Calpain activity is important for reorganization of the 16E1^E4 and keratin networks. Cos7 cells were transfected with pMV11.16E1^E4 (or left untransfected). Six hours later, 75 μM calpain inhibitor III or an equivalent control volume of DMSO was added to the cells. (A) At 16 or 28 h posttransfection, the cells were Western blotted for 16E1^E4 with TVG402 anti-16E4 antibody (16E1^E4 is not detectable at 8 h posttransfection). (B) Cells immunostained for 16E1^E4 (green) and keratin 18 (red). A DAPI nuclear stain was included (blue). For each treatment, 3 × 10² cells were analyzed for their degree of reorganization of the 16E1^E4 and keratin 18 networks according to the following categories: no apparent reorganization or early-stage, mid-stage, or late-stage reorganization.
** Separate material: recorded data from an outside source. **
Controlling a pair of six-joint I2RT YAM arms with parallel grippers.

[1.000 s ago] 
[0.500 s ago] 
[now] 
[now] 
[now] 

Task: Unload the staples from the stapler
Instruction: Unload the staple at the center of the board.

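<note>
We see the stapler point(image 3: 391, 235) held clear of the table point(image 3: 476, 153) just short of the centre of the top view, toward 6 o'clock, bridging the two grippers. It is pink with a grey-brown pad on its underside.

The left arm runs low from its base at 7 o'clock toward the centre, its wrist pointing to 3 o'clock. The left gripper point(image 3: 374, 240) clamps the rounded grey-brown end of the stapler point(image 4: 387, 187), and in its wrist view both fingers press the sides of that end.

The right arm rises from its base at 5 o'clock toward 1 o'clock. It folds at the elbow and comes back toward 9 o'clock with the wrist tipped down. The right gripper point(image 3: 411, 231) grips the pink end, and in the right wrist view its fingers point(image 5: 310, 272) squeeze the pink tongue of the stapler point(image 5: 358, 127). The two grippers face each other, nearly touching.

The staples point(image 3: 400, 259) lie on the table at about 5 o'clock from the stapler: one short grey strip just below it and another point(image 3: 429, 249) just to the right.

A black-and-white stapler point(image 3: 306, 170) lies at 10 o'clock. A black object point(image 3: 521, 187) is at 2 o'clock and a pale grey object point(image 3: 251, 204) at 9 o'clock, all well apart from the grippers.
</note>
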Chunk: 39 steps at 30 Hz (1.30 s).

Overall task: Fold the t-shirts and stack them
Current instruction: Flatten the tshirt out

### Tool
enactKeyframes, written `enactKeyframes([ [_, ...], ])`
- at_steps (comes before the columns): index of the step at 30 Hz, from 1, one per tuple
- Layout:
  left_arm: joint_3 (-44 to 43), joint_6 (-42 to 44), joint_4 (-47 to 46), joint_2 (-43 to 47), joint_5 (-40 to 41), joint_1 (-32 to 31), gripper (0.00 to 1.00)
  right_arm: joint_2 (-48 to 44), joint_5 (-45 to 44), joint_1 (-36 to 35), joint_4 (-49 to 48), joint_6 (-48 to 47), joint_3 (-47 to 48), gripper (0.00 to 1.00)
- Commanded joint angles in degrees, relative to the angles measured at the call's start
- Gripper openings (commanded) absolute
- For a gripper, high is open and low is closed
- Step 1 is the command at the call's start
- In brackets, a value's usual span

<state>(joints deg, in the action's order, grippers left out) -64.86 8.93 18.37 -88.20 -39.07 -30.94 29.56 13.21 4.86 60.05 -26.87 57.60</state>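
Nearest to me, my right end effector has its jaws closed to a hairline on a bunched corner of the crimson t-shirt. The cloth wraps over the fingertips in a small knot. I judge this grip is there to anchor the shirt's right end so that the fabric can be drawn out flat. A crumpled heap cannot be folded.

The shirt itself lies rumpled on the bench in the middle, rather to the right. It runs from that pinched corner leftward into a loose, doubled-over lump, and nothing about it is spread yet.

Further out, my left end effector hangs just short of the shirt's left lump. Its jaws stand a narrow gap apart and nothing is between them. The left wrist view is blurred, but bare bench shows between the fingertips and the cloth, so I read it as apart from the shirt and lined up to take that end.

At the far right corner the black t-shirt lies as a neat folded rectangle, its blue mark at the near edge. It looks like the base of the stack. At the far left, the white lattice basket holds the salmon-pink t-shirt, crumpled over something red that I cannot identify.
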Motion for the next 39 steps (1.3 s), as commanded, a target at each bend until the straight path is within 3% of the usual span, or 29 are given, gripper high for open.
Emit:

Late-stage reorganization also included a mitochondrial pattern since 16E1^E4 relocates to these structures once the keratin network has been depleted. Examples are shown of each category (from DMSO-treated cells). The bar charts show the mean number of cells in each category ± the standard deviation for keratin at 0, 8, 16, and 28 h posttransfection and for 16E1^E4 at 16 and 28 h posttransfection.

Calpain cleavage of 16E1^E4 results in the formation of amyloid fibers.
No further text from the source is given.